List-up the most representitive documents by topic.

Parameters

target_topic_num (int) – A topic number of LDA model to use.
len_range (list or tuple (default: (10, 30))) – A candidate threshold by length.
top_n (int (default: 10)) – A document number to list-up, by topic.
save_ok (bool (default: True)) – An option to save.
savepath (str (default: ‘./’)) – A dirpath to load the topic-labeled sentences.
filename_affix (str (default: ‘lda’)) – An affix of filename to load the topic-labeled sentences.

Returns

reordered – Representitive documents, group by topic, ordery by its rank.

Return type

pandas.DataFrame

Example

>>> import unipy_nlp.analyze.topic_modeling as utpm
>>> tpm = utpm.TopicModeler(sentence_list, tokenized)
>>> tpm.pick_best_lda_topics(
...     num_topic=5,
...     workers_n=8,
...     random_seed=1,
... )
>>> sentence_labeled = tpm.estimate_topics_by_documents(
...     7,
...     random_seed=1,
...     save_ok=True,
...     savepath='data/_tmp_dump/topic_modeling',
...     filename_affix='lda',
... )
>>> sentence_repr = tpm.get_representitive_documents(
...     7,
...     len_range=(10, 30),
...     top_n=10,
...     save_ok=True,
...     savepath='data/_tmp_dump/topic_modeling',
...     filename_affix='lda',
... )

load_estimated(target_topic_num, savepath='./', filename_affix='lda')[source]¶

Load the result of self.estimate_topics_by_documents.

Parameters

target_topic_num (int) – A topic number of LDA model to use.
savepath (str (default: ‘./’)) – A dirpath to load the topic-labeled sentences.
filename_affix (str (default: ‘lda’)) – An affix of filename to load the topic-labeled sentences.

Returns

dominant_topic_estimation_df (pandas.DataFrame) – Topic-labeled given(trained) sentences.
topic_freq_df (pandas.DataFrame) – A rank table of topics by frequency.

Example

>>> import unipy_nlp.analyze.topic_modeling as utpm
>>> tpm = utpm.TopicModeler(sentence_list, tokenized)
>>> tpm.pick_best_lda_topics(
...     num_topic=5,
...     workers_n=8,
...     random_seed=1,
... )
>>> sentence_labeled = tpm.estimate_topics_by_documents(
...     7,
...     random_seed=1,
...     save_ok=True,
...     savepath='data/_tmp_dump/topic_modeling',
...     filename_affix='lda',
... )
>>> sentence_labeled, topic_freq = tpm.load_estimated(
...     target_topic_num=7,
...     savepath='data/_tmp_dump/topic_modeling',
...     filename_affix='lda',
... )

load_lda(filepath)[source]

Load trained lda model(s).

Parameters: filepath (str) – A dirpath to load. It contains .ldamodel.

Example

>>> import unipy_nlp.analyze.topic_modeling as utpm
>>> tpm = utpm.TopicModeler(sentence_list, tokenized)
>>> tpm.load_lda('data/_tmp_dump/topic_modeling')

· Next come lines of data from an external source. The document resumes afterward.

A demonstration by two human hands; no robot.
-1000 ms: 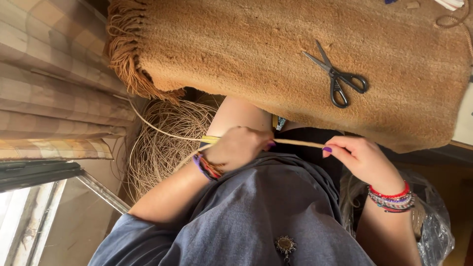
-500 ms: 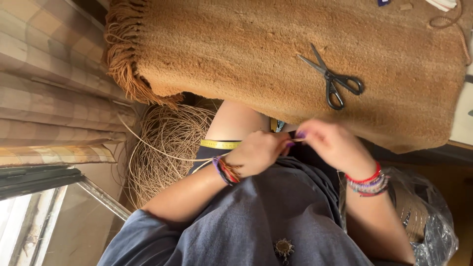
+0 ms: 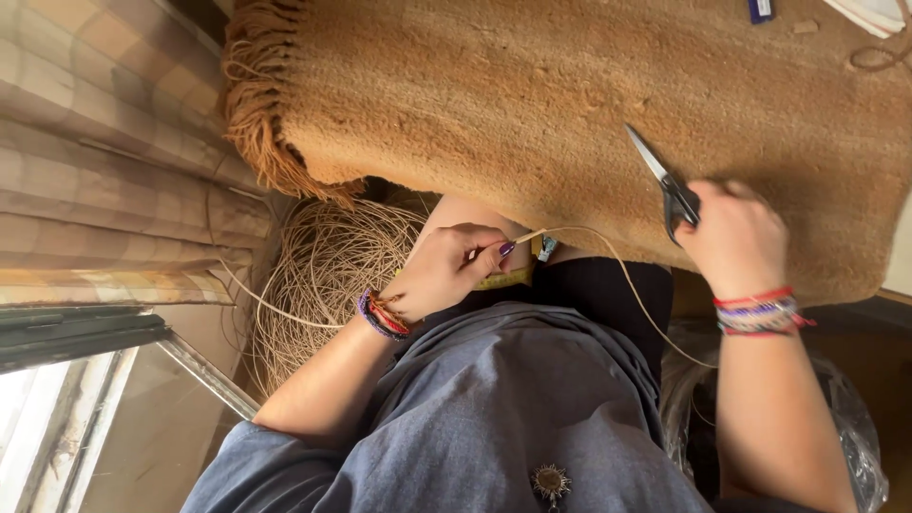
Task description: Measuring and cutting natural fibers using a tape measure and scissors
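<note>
1. While the left hand [image 3: 446,271] rests on the lap, its fingers are pinched together on a thin tan cord [image 3: 622,275].
2. That cord starts at the left fingertips, makes a small arch toward the brown mat [image 3: 532,104], then drops down and to the right, near the clear plastic bag [image 3: 860,446].
3. Its long way runs from the left hand down to the lower right.
4. Over on the right, the right hand [image 3: 736,228] is closed on the dark handles of the scissors [image 3: 665,180].
5. These scissors lie on the mat, and their long way is slanted.
6. Their silver blades point up and to the left, and look shut.
7. Both wrists wear bright bead bracelets: purple and red ones [image 3: 380,313] on the left, red, blue and white ones [image 3: 760,313] on the right.
8. Just left of the left hand, a big round coil of the same tan cord [image 3: 318,275] sits down low, under the fringed edge of the mat.
9. Far up at the top edge, a small blue package [image 3: 760,9] lies on the mat; it is cut off by the picture edge.
10. Next to it, at the top right corner, is something white [image 3: 879,14], too cut off to tell what it is.
11. At the left side hangs a checked curtain [image 3: 104,142] in tan and cream.
12. Near the bottom, a small round metal brooch [image 3: 551,482] is pinned on the blue-grey cloth [image 3: 494,418].
</note>
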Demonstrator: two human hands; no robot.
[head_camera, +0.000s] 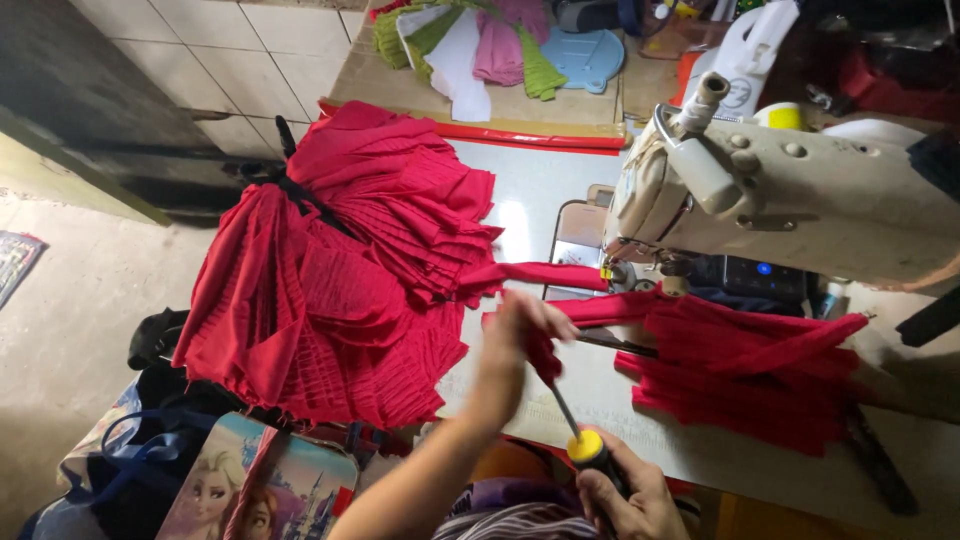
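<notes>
The bench (545, 205) is a pale work surface lit brightly at its middle, its right and near edges cut off by the frame. On its left half, spilling over the edge, lies a big pile of red pleated fabric pieces (330, 270), stacked in loose fans and tied near the top with a dark band; how many pieces it holds cannot be made out. At the right stands a cream sewing machine (790, 195), its far end cut off and its needle area in shadow. Below the machine lies a smaller heap of red fabric (750, 370), creased and partly dark, with one red strip (545, 274) running left from under the machine head toward the big pile.

The left hand (525, 325) is raised above the bench between the two heaps, a little blurred; its fingers are closed around a small bunched end of red cloth (543, 358), which hangs just below the palm. The right hand (625, 500) sits at the bottom edge, partly cut off, with its fingers wrapped around the black handle of a screwdriver (590, 445) with a yellow collar; the thin metal shaft points up into the red cloth under the left hand, its tip hidden there.

At the far side a cardboard surface carries green and pink cloth pieces (500, 40). At the lower left a printed cartoon bag (255, 480) leans by the bench.
</notes>
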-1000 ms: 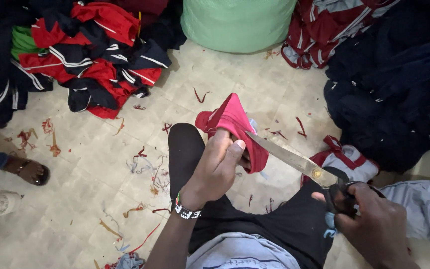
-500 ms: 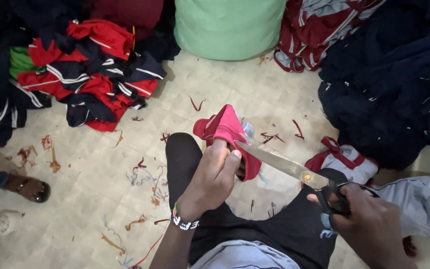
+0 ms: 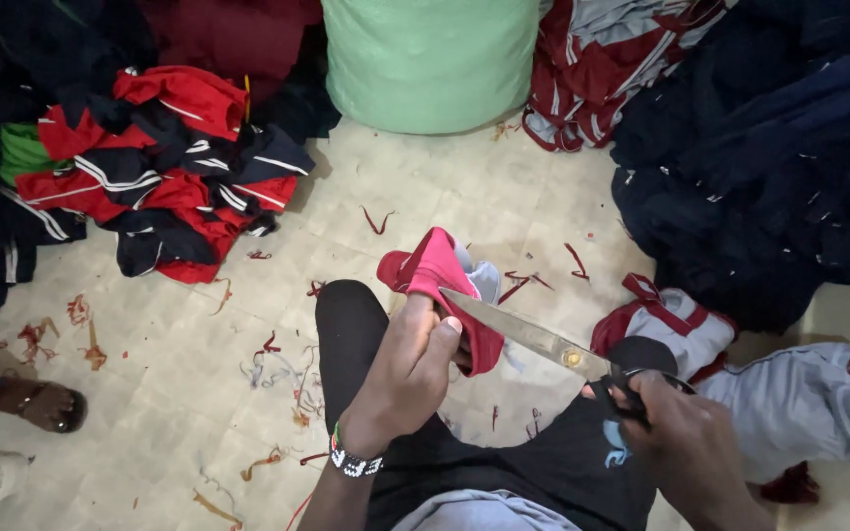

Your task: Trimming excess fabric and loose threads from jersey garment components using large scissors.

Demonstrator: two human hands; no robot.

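Note:
My left hand (image 3: 413, 369) grips a folded red piece of cloth (image 3: 435, 270) with a pale lining, held up over my black-clad knee (image 3: 351, 315). My right hand (image 3: 676, 433) is closed on the black handles of a large pair of steel scissors (image 3: 533, 334). The blades point up and left, and their tip meets the red cloth just by my left thumb. A beaded bracelet (image 3: 356, 462) circles my left wrist.
A heap of red and navy striped garments (image 3: 159, 167) lies at the left, a green sack (image 3: 430, 59) at the top, dark navy cloth (image 3: 769, 147) at the right, and red-and-grey garments (image 3: 700, 339) beside my right knee. Red thread scraps litter the tiled floor. Another person's sandalled foot (image 3: 36, 403) is at the far left.
The scissors' tip has slid further left into the red cloth beside my thumb. My left hand has shifted its grip slightly lower on the fabric.

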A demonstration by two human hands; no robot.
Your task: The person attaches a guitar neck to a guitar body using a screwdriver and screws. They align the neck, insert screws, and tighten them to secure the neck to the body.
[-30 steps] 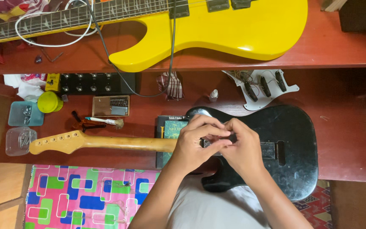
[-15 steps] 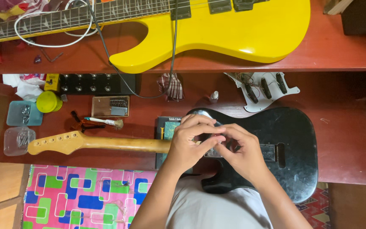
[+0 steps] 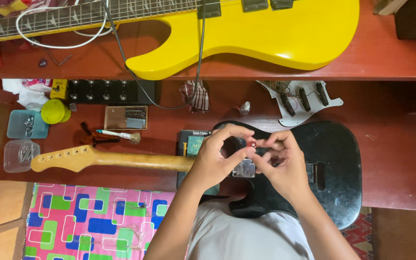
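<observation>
While both hands meet above the black guitar body (image 3: 333,168), the left hand (image 3: 217,161) and the right hand (image 3: 282,166) pinch a small red part (image 3: 252,143) between their fingertips. The left thumb and forefinger are closed on the part; the remaining left fingers arch over it. The right fingers are curled, with the thumb and forefinger tips touching the same part from the other side (its exact shape is too small to tell). The part sits in the air over the junction of body and neck, just above a square metal plate (image 3: 244,168) on the body.

The black guitar body lies flat on the red wooden bench (image 3: 396,144), its pale wooden neck (image 3: 116,159) extending toward the left, headstock first. A dark book (image 3: 191,143) lies under the neck, beside the left hand.

Further back, a white pickguard (image 3: 309,101) with three pickups and loose wires rests just beyond the body. A small white bottle (image 3: 245,108) stands near it. To the left are a black pedal unit (image 3: 107,91), a small brush (image 3: 119,136), a yellow-green lid (image 3: 54,110) and two clear plastic boxes (image 3: 22,139) holding metal hardware.

On the upper shelf lies a yellow guitar (image 3: 275,33), with a white cable (image 3: 49,41) looped over its neck.
</observation>
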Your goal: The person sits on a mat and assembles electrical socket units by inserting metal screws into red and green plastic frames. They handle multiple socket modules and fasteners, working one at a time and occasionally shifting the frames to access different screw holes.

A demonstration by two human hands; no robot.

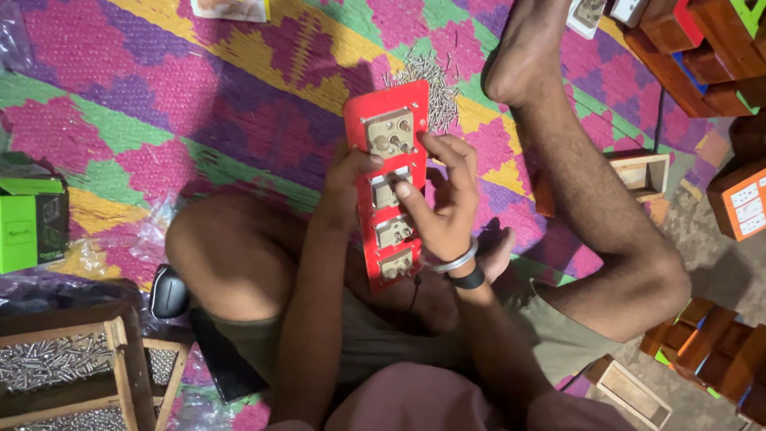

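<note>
red plastic switch panel [388,183] held upright over the lap, long and narrow, with four beige switch and socket modules set in a column down its length. left hand [345,185] wrapped round the panel's left edge, fingers [361,158] closed on it, thumb lying across the front near the top module. right hand [444,206] at the panel's right side, fingers [435,148] bent and narrowly pinched over the second module, tips touching the panel face; whether something small sits between the tips, cannot tell. silver bangle [456,260] and black band [467,279] on the right wrist. loose pile of small metal screws [435,84] on the woven mat [239,104] just beyond the panel's top end, beside a bare foot [523,48]. mat patterned in pink, purple, green and yellow. wooden tray [72,363] of more screws at lower left, green box [32,219] at the left edge. open wooden box [642,172] right of the outstretched leg, stacked wooden housings [702,56] at upper right, more [710,351] at lower right.
</note>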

load_representitive_documents(target_topic_num, top_n=10, savepath='./', filename_affix='lda')[source]¶

Load the result of self.get_representitive_documents.

Parameters

target_topic_num (int) – A topic number of LDA model to use.
top_n (int (default: 10)) – A document number to list-up, by topic. The upper bound depends on how many documents saved.
savepath (str (default: ‘./’)) – A dirpath to load the topic-labeled sentences.
filename_affix (str (default: ‘lda’)) – An affix of filename to load the topic-labeled sentences.

Returns

dominant_topic_estimation_df (pandas.DataFrame) – Topic-labeled given(trained) sentences.
topic_freq_df (pandas.DataFrame) – A rank table of topics by frequency.

Example

>>> import unipy_nlp.analyze.topic_modeling as utpm
>>> tpm = utpm.TopicModeler(sentence_list, tokenized)
>>> tpm.pick_best_lda_topics(
...     num_topic=5,
...     workers_n=8,
...     random_seed=1,
... )
>>> sentence_labeled = tpm.estimate_topics_by_documents(
...     7,
...     random_seed=1,
...     save_ok=True,
...     savepath='data/_tmp_dump/topic_modeling',
...     filename_affix='lda',
... )
>>> sentence_labeled, topic_freq = tpm.load_estimated(
...     target_topic_num=7,
...     savepath='data/_tmp_dump/topic_modeling',
...     filename_affix='lda',
... )

pick_best_lda_topics(num_topic_list=[5, 7, 10, 12, 15, 17, 20], lda_type='default', workers_n=2, random_seed=1)[source]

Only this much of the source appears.